*** Data ***

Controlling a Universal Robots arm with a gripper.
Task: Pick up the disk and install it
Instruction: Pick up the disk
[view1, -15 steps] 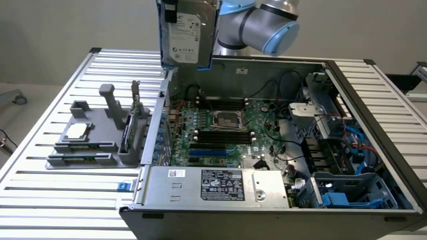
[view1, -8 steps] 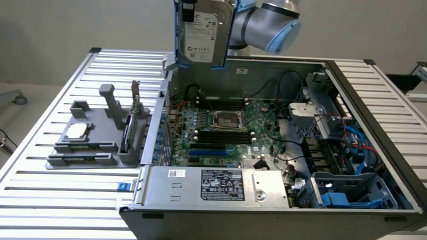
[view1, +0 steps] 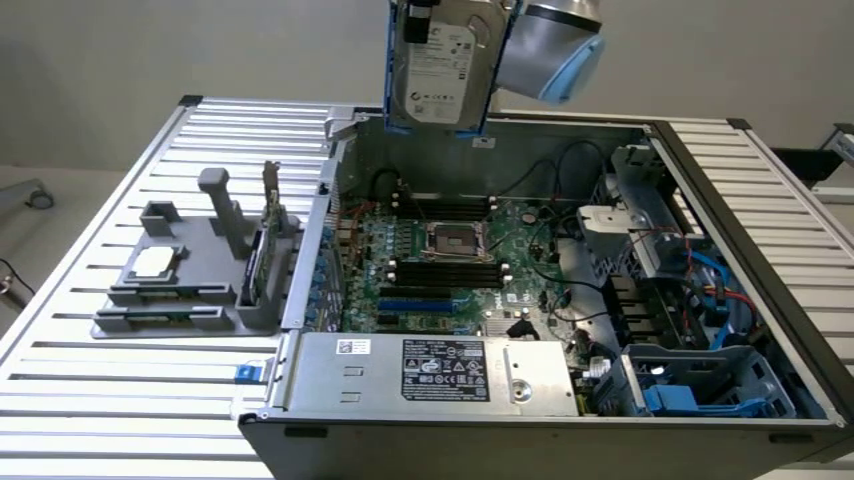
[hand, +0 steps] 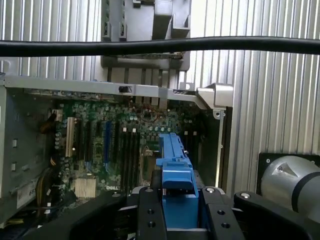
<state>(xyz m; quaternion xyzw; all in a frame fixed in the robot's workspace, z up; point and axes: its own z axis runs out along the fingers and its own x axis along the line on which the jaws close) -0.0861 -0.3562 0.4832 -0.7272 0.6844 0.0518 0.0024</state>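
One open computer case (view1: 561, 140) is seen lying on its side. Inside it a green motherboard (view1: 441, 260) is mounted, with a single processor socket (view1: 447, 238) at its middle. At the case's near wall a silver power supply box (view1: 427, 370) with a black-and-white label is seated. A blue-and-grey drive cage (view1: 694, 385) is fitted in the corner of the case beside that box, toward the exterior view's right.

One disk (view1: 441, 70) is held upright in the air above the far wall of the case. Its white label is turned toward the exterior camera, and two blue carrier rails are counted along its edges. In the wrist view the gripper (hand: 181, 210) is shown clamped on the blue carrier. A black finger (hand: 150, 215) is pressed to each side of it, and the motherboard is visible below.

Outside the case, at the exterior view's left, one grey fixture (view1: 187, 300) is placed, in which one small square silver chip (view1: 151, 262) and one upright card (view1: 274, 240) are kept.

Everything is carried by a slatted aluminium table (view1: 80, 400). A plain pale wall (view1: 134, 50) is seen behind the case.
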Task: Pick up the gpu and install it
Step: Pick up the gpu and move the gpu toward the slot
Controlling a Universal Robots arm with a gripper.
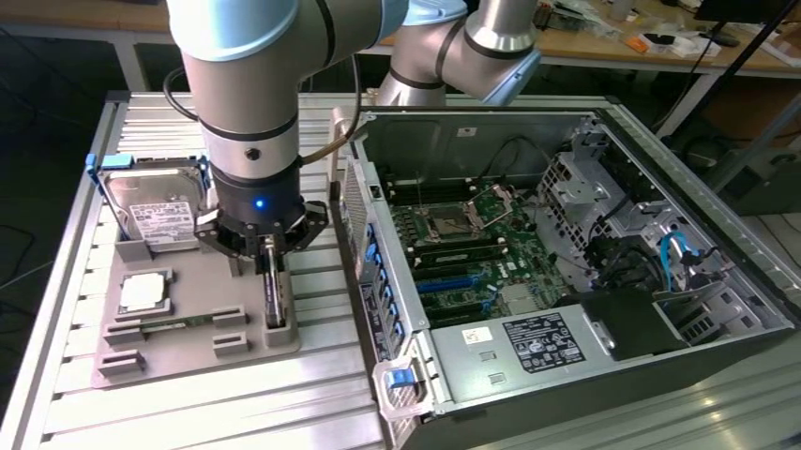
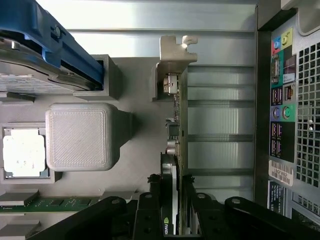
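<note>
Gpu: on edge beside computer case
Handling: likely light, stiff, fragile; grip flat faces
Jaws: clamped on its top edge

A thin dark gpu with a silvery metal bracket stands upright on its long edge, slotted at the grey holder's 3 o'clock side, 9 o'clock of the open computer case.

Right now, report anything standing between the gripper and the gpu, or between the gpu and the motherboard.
Nothing visible separates gripper and gpu; the gripper is down at it. The case's rear wall rises between the gpu and the motherboard.
</note>
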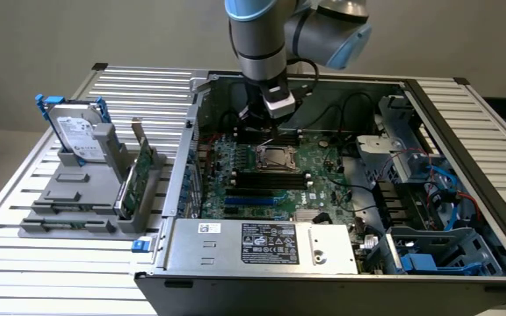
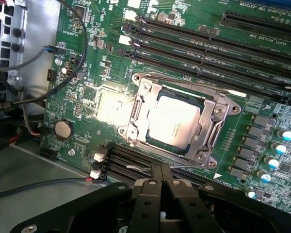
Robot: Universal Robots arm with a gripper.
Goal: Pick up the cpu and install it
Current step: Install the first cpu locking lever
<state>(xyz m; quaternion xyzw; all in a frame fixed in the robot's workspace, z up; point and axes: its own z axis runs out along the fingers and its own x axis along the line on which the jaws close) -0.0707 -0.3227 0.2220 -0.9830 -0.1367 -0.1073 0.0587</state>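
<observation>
Claw (image 2: 161, 171) fingers pressed together, nothing between them; tips hang just beside the near edge of the socket frame (image 2: 177, 121), over the dark memory slots (image 2: 136, 167) along that edge. The cpu (image 2: 174, 124) lies flat inside the socket frame, silver top up and catching glare, apart from the claw tips and not touched by them. Frame's metal surround sits around the chip on all sides; whether it is latched down cannot be told. In the exterior view the arm (image 1: 257, 46) comes down from above into the open computer case (image 1: 464, 131), with the claw (image 1: 267, 128) low over the motherboard (image 1: 323, 191), just behind the socket (image 1: 277, 158). Case lies on its side on the slatted worktop (image 1: 24, 263), open side up. Inside it: green motherboard on the floor of the case, black memory slots next to the socket, a labelled silver power supply (image 1: 262, 242) along the near wall, drive bays with blue cables (image 1: 442, 191) toward the exterior view's right. On the worktop, toward the exterior view's left, a grey parts holder (image 1: 73, 204) carries a hard drive (image 1: 82, 135) in a blue bracket, standing upright, and a green circuit card (image 1: 139, 174) standing on edge just beside the case wall.
</observation>
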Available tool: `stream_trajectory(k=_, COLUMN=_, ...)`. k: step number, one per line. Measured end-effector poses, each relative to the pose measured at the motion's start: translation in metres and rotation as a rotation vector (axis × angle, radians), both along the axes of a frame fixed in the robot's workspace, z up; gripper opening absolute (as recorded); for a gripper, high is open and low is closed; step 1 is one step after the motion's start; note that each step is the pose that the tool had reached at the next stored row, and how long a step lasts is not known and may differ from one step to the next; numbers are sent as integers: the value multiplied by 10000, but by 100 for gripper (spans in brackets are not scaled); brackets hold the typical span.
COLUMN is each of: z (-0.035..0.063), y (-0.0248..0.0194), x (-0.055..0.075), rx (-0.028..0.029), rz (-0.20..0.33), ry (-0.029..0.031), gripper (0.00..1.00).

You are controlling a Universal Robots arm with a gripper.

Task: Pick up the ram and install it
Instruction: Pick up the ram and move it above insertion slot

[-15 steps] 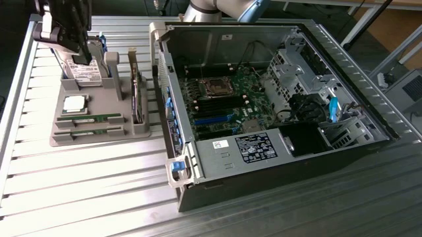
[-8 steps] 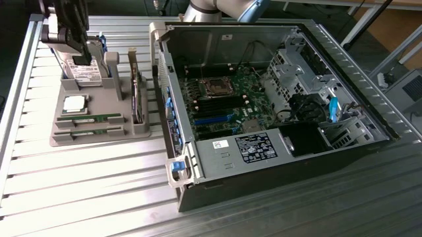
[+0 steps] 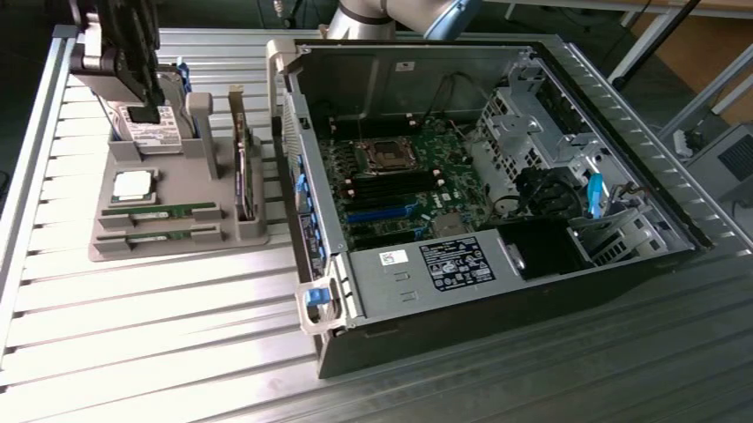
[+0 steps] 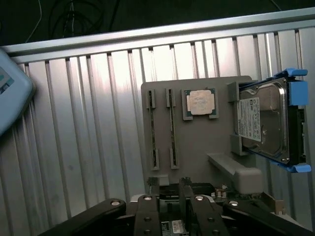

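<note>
Gripper [image 3: 144,104] [image 4: 171,189] hangs above grey tray [image 3: 176,250] [image 4: 197,142], at exterior-view 12 o'clock of ram [image 3: 159,212] [image 4: 172,132] and second stick [image 3: 159,235] [image 4: 154,132], both lying in tray slots; jaw state cannot be told.

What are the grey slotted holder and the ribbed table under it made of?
The matte grey slotted holder looks like plastic, perhaps printed: dull, uniform, no glare. The ribbed silver table looks like bare aluminium: bright streaky reflections along its grooves.
</note>
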State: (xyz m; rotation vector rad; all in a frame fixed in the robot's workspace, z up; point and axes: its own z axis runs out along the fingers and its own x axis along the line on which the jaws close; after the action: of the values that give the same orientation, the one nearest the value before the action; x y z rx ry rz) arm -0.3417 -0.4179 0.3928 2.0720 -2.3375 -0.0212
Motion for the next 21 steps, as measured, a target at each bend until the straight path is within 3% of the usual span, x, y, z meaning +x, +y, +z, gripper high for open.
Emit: stream_trajectory(k=21, z=-194, y=0, x=-27, rx=1, rz=0, ry=0, gripper=29)
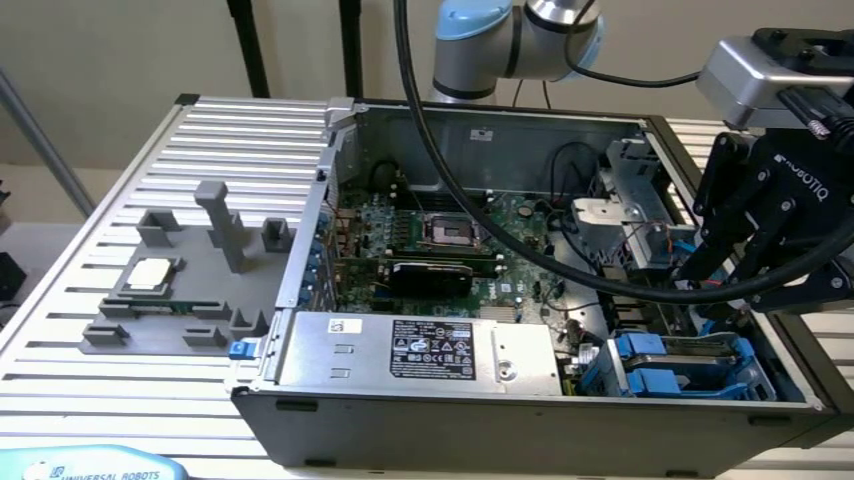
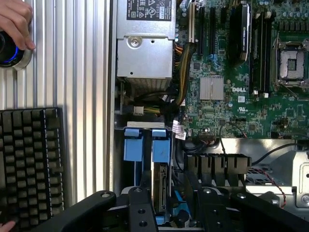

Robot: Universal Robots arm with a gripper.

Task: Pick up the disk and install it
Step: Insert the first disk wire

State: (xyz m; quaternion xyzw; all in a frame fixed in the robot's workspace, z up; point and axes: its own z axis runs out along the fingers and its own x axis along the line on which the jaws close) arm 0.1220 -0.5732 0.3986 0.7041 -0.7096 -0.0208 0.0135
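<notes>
Gripper (image 2: 174,195) fingers parted, gripping nothing, disk (image 2: 161,183) seated edge-on in drive bay (image 1: 758,382) of open computer case (image 1: 507,425), between the fingers, second blue carrier (image 2: 133,145) in adjacent slot, by one finger.

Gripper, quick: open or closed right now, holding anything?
Gripper: open, fingers either side of the disk, not clamped on it.
Person's hand: resting on a blue-lit knob.
</notes>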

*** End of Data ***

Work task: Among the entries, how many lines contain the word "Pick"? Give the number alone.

Answer for this exercise: 8